2009-02-15

Travail 1 - Question 1

Textes - question 1 :
1. Éducation au service des sociétés novatrices du XXIe siècle (p.1)
2. L’Éducation publique au Canada (p.24)
3. Les enfants au premier plan

Question 1 : En vous basant sur ces textes, faites une comparaison entre les enjeux locaux et les enjeux globaux. Expliquez comment les tendances nouvelles en éducation au NB s’inscrivent dans le système éducatif global.

Réflexion 1 : Afin d’expliquer les tendances nouvelles en éducation au NB, il faut évidemment partir du document Les enfants au premier plan, qui renferme la vision, les buts et les engagements du gouvernement actuel envers le système d’éducation de la province et tenter de situer cette vision dans un plus grand portrait canadien et mondial. À la lecture des trois textes, il est remarquable de constater de nombreuses similitudes entre cette vision très néo-brunswickoise de l’éducation, la vision canadienne et la vision mondiale exprimée par les pays membres du G8 lors de la conférence de Saint-Pétersbourg, en 2006.

Un premier élément est celui de l’innovation : un mot bien à la mode, certes, mais qui, étrangement, n’est jamais décrit explicitement dans aucune des visions exprimées dans ces trois textes.
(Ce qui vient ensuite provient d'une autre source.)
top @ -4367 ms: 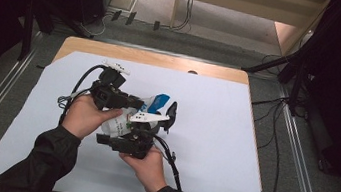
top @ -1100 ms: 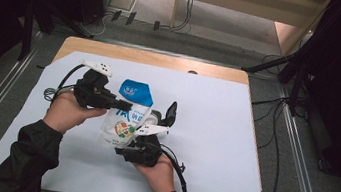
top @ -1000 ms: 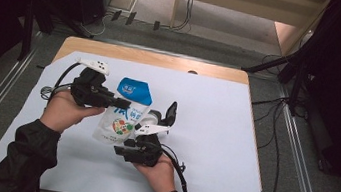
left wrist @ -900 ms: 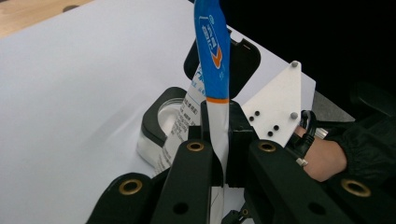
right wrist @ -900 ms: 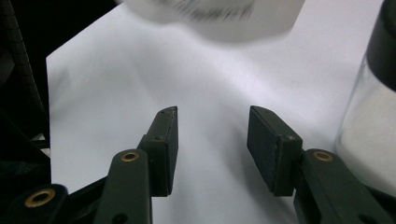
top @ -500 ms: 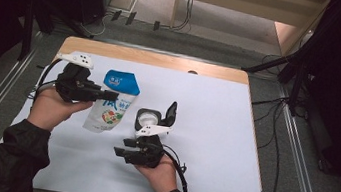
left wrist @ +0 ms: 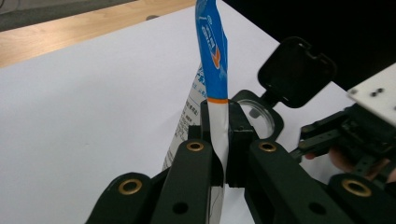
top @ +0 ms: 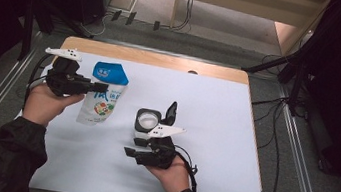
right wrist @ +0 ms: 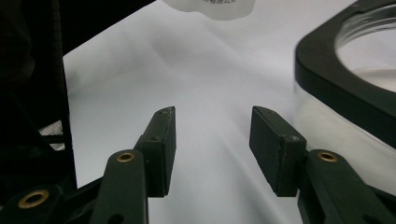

Par ailleurs, au G8, on explique « qu’une société novatrice prépare ses membres à embrasser le changement » et que la prospérité sociale et économique d’un peuple dépend de la capacité de ses citoyens de s’adapter au monde en évolution rapide.

Au NB, le premier sujet de questionnement du Ministre de l’Éducation est justement : « Comment donner un rôle de premier plan à nos enseignants les meilleurs et les plus innovants? » (Les enfants au premier plan, p.6). Un Forum des meilleures pratiques vient d’ailleurs d’avoir lieu à Moncton, au NB : les échanges sur les nouvelles façons d’innover en éducation y ont été très riches.

Au Canada, un sondage révèle que les citoyens souhaitent voir des changements dans les systèmes d’éducation publique provinciaux, même si la teneur de ces changements devrait être modérée, ni trop grands, ni trop faibles (Éducation publique au Canada, p.16). Tout raser et repartir à zéro? Un « Non merci! » collectif.

Un second élément où tous semblent s’entendre est celui « d’accentuer la responsabilisation et d’améliorer les résultats des élèves » (Éducation publique au Canada, p.3). Ainsi, tous les systèmes mettent de l’avant une forme ou une autre de reddition de compte, c’est-à-dire que les tests standardisés prennent une place et une importance de plus en plus grande. Au G8, on mentionne l’urgence d’instaurer des normes élevées et de soutenir l’apprentissage de connaissances solides en alphabétisation (littératie), en mathématiques, en sciences et dans les technologies, qui sont les éléments « nécessaires à la recherche de solutions aux défis fondamentaux de la planète ». Cette vision globale des défis mondiaux ne se retrouve pas dans le plan provincial : dommage.

Néanmoins, au NB, la pierre angulaire no.7 du plan éducatif provincial énonce clairement que les enseignants et les directions d’école doivent bénéficier de ressources et de liberté pour innover, mais qu’ils doivent aussi être redevables face aux résultats (Les enfants au premier plan, p.8). L’efficacité du système, des écoles et des enseignants prend une position tout à fait de premier plan : au NB, on ne vise rien de moins que de faire du système d’éducation publique le meilleur au pays (Les enfants au premier plan, p.7).

Je terminerai cette réflexion sur un fait intéressant à noter qui est celui de l’importance accordée aux technologies, tant à leur accessibilité qu’à l’habileté à les exploiter au maximum, dans la vision globale du G8 et la quasi absence de cet élément dans le plan provincial : voilà un contraste qui me touche.

Il a été prouvé par le projet d’accès direct à un ordinateur portatif (ADOP, Université de Moncton) que la technologie à l’école et l’utilisation pédagogique des TIC a un effet positif sur la motivation des élèves. Lorsque le plan provincial mentionne, à l’engagement no.3, qu’il faut « éveiller la passion d’apprendre » et qu’on peut y lire que les enseignants bénéficieront des ressources et de la technologie nécessaires pour éveiller cette passion et cette motivation, il semble accorder nettement moins d’importance à la technologie que le G8 le souhaiterait. Mario Asselin nous rappelle qu’il ne faut pas oublier « l’importance de considérer les TIC comme de merveilleux leviers d’apprentissages ». « Une école adaptée au XXIe siècle » n’est qu’un exemple parmi tant d’autres que la technologie doit occuper une place prépondérante dans les écoles d’aujourd’hui afin de former le citoyen de demain : cette nouvelle tendance en éducation du « citoyen du monde » doit arriver à prendre sa place au NB.